“I want you two to stick together,” said the old Marquis to his elder son, “and therefore I have not left Cyril anything of his own. He has your mother’s money, which will keep him from starvation, but for anything more he must come to you. He may have some consideration for your money, but he would be sure to speculate with anything that was in his own power.”
Caerleon found this utterance hard to reconcile with the high opinion his father had once expressed of Cyril’s shrewdness and worldly wisdom, and he also resented the arrangement as unfair to Cyril. What if he should desire to marry? Hence his eagerness to put matters on a more satisfactory footing.
“I am afraid that things will have to remain as they are just now,” he said; “but you may be sure that as soon as possible I shall do what I can for you.”
“Thanks, awfully,” yawned Cyril. “But what about the present? When you have succeeded in leaving yourself without any rest for the sole of your foot except your London lodgings, what do you mean to do?”
“What is there to do?” asked Caerleon. “I can do no good in the Lords, and I can’t stay in the Commons. They even take away from me the means of living on my own place——”
“And cultivating the higher faculties of your tenants, and making Llandiarmid a social centre for all the art and learning and enlightenment of the county,” said Cyril. “Well, granted all this, what then?”
“Let us go abroad,” said Caerleon, suddenly. “We haven’t had a prowl together for years, and we can sink our titles and live on the cheap.”

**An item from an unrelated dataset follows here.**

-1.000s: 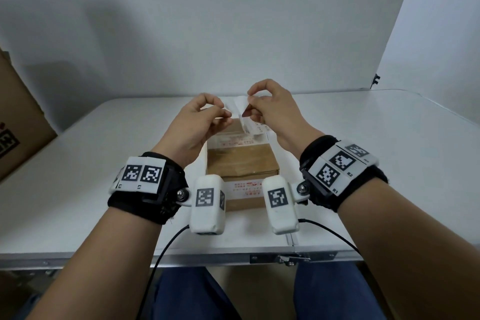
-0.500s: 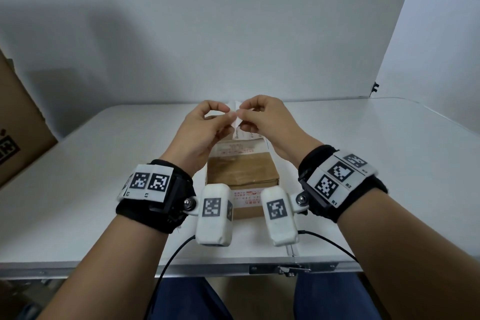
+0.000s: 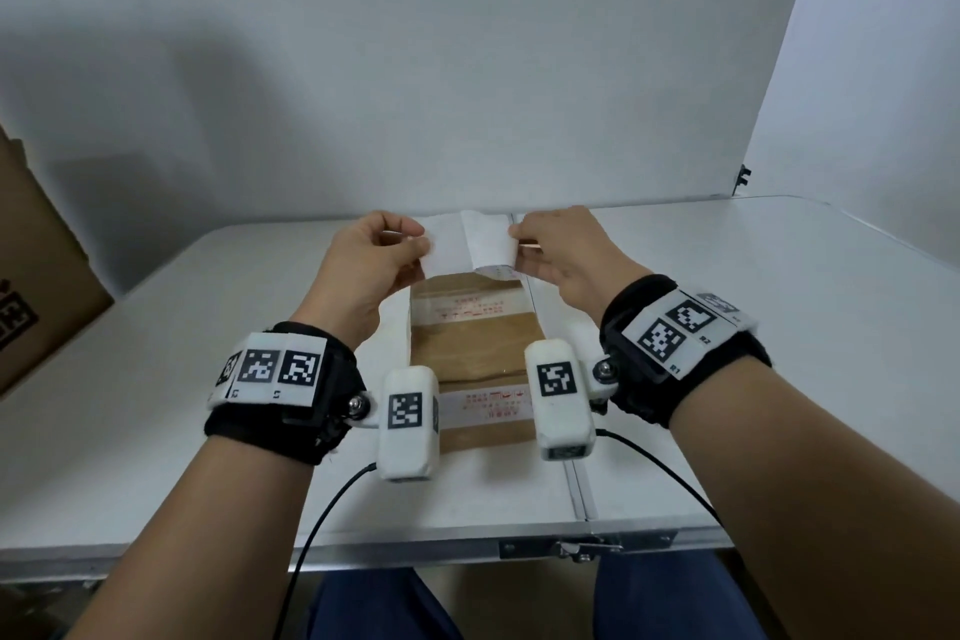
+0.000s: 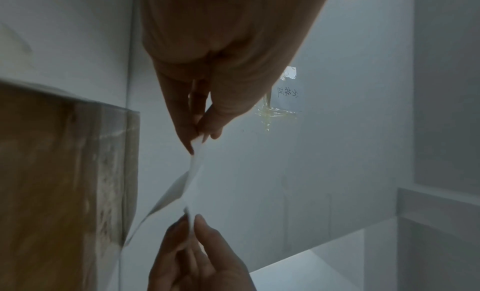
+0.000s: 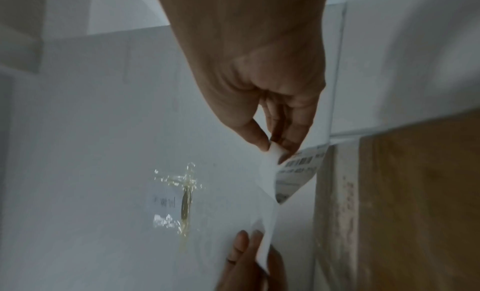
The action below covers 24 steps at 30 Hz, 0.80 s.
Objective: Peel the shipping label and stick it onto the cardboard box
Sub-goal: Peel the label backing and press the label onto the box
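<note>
A white label (image 3: 485, 244) is held in the air above the far end of a brown box (image 3: 470, 346), partly split from its white backing sheet (image 3: 441, 250). The left hand (image 3: 366, 270) pinches the backing's edge between thumb and fingertips. The right hand (image 3: 563, 252) pinches the label's curled edge the same way; the right wrist view shows barcode print on its underside. The two pieces still join along a line between the hands.

The box lies on the bench (image 3: 753, 327) directly under the hands, wrapped in clear tape with white strips bearing red print. White camera pods hang from black wristbands with square black-and-white markers, partly covering the box's near end. Black cables trail from the pods over the bench's near edge.

A larger cardboard box (image 3: 36, 286) stands at the far left. The bench is white with a centre seam and a metal latch at its front. White walls close in behind and to the right.
</note>
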Available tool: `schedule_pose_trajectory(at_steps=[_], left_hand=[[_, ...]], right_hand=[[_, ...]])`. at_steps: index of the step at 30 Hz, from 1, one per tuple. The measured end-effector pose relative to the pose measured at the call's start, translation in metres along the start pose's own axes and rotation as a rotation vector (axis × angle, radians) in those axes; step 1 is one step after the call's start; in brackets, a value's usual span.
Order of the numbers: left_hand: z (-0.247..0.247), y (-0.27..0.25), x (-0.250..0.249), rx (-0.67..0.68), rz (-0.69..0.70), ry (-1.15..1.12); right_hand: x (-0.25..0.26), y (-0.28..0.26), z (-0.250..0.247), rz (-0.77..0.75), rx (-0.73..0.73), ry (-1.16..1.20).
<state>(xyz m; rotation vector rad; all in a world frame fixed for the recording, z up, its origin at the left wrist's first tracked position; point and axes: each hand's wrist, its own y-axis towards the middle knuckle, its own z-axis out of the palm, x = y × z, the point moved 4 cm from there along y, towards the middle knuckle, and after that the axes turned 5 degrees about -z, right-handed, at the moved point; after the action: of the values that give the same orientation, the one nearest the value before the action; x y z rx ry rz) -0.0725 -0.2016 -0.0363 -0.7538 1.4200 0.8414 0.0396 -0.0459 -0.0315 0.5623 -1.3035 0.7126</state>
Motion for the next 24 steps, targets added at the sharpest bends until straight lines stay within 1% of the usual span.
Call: schedule_pose_trajectory(at_steps=[3,5,7,9,12,14,17,20,24], left_hand=[[0.001,0.001,-0.002,-0.006,0.022,0.019],[0.001,0.002,-0.003,0.006,0.034,0.029],[-0.002,0.004,-0.004,0.017,0.036,0.028],[-0.007,0.007,-0.004,0.025,0.016,0.006],[-0.016,0.012,-0.001,0.031,-0.035,-0.076],[-0.025,0.015,0.003,0.016,-0.070,-0.138],[-0.035,0.020,0.010,0.014,-0.124,-0.214],[-0.040,0.026,0.017,0.004,-0.171,-0.265],[-0.053,0.034,0.027,-0.069,-0.241,-0.385]], right_hand=[[0.000,-0.006,0.009,0.114,0.109,0.172],[0.001,-0.004,0.011,0.098,0.116,0.162],[0.004,0.004,0.007,0.022,0.051,0.066],[0.006,0.011,0.003,-0.071,-0.012,-0.085],[0.009,0.019,-0.003,-0.203,-0.050,-0.308],[0.012,0.022,-0.006,-0.261,-0.060,-0.363],[0.015,0.026,-0.011,-0.263,-0.081,-0.334],[0.011,0.032,-0.016,-0.192,-0.122,-0.216],[0.004,0.037,-0.032,-0.134,-0.242,-0.089]])
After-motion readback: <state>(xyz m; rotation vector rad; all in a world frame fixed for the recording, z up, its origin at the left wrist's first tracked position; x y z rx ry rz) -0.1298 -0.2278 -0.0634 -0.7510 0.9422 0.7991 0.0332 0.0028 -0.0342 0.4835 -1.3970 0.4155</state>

“By all means,” said Cyril. “Let us leave our ungrateful country, which presents our ancestors with dinner-services and swords of honour and statues and plate, which we don’t want and mustn’t sell, and makes us pay duty on them. The wide world is before us. Where shall we turn? I say, let us go to Kashmir and shoot mountain sheep, or Polar bears, or my lord the elephant, or anything we may come across.”
“Won’t do,” said Caerleon. “I should have you knocking up again, right away from all medical help. It must be somewhere nearer home.”
“Oh, let’s go to Bournemouth or Torquay, then. So cheerful, and so novel, and plenty of doctors.”